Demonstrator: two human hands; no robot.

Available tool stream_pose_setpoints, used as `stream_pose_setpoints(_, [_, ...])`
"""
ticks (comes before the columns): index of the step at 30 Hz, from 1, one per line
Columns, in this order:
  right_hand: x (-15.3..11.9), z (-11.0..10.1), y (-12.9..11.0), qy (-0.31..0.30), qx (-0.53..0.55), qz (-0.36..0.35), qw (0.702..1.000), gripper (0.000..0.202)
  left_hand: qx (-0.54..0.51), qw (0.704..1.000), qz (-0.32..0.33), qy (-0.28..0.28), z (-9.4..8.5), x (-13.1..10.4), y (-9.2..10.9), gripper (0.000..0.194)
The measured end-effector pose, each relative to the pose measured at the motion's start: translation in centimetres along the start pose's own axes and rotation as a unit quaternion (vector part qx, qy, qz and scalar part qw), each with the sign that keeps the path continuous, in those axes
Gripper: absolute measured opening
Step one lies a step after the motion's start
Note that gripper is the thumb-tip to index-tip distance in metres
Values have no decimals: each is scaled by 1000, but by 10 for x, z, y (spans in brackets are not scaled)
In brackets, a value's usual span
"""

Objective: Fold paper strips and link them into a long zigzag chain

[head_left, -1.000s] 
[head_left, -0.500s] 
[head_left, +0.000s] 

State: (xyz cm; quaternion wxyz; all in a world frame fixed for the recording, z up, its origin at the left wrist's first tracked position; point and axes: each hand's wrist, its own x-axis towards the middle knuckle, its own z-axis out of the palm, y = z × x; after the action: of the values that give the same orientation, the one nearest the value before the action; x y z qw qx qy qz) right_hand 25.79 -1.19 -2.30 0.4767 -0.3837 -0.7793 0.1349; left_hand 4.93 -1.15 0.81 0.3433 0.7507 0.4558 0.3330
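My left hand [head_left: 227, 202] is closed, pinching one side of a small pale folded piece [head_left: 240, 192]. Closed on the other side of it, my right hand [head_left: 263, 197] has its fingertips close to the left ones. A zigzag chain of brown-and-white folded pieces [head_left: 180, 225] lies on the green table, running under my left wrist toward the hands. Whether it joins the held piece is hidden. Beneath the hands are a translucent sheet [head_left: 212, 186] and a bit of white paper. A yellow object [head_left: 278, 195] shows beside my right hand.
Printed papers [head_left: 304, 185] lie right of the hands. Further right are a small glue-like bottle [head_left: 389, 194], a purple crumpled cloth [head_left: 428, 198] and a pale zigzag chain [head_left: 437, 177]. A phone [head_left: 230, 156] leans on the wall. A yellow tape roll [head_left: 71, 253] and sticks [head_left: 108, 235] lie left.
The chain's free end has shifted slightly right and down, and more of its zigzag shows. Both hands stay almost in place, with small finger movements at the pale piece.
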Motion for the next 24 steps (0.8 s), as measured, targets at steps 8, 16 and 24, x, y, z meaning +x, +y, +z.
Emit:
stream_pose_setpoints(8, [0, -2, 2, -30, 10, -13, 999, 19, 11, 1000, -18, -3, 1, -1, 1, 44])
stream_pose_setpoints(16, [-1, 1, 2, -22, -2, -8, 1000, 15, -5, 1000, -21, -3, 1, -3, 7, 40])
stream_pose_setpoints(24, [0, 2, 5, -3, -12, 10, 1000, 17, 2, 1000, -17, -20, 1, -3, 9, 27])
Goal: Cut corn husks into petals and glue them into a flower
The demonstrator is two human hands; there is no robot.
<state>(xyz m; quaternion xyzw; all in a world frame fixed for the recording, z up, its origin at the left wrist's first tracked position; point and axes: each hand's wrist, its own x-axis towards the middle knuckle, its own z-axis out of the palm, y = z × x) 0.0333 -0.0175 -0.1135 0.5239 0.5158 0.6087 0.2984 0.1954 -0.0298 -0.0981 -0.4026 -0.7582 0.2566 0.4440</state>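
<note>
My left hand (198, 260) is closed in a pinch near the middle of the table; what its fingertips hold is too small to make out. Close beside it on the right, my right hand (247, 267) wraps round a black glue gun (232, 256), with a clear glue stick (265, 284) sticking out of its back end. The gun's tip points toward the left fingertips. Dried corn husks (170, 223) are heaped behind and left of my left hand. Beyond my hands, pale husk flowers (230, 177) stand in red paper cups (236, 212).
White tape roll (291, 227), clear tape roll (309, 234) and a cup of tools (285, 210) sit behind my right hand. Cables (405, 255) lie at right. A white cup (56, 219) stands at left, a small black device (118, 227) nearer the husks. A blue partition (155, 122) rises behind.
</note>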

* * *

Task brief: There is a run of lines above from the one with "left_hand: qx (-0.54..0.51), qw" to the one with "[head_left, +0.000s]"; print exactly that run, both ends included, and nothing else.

Problem solution:
  left_hand: qx (-0.54..0.51), qw (0.704..1.000), qz (-0.32..0.33), qy (-0.28..0.28), z (-9.4..8.5), x (-13.1..10.4), y (-9.2..10.9), gripper (0.000..0.194)
The measured end-effector pose, each relative to the pose measured at the motion's start: translation in centimetres along the start pose's own axes and rotation as a unit quaternion (vector part qx, qy, qz and scalar part qw), each with the sign that keeps the path continuous, in those axes
Gripper: absolute measured opening
Step one lies a step after the motion's start
Note that gripper is the thumb-tip to index-tip distance in metres
Values have no decimals: each is scaled by 1000, but by 10 for x, z, y (spans in brackets are not scaled)
In brackets, a value's usual span
"""

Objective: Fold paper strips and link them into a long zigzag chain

[head_left, -1.000s] 
[head_left, -0.500s] 
[head_left, +0.000s] 

That was the complete answer.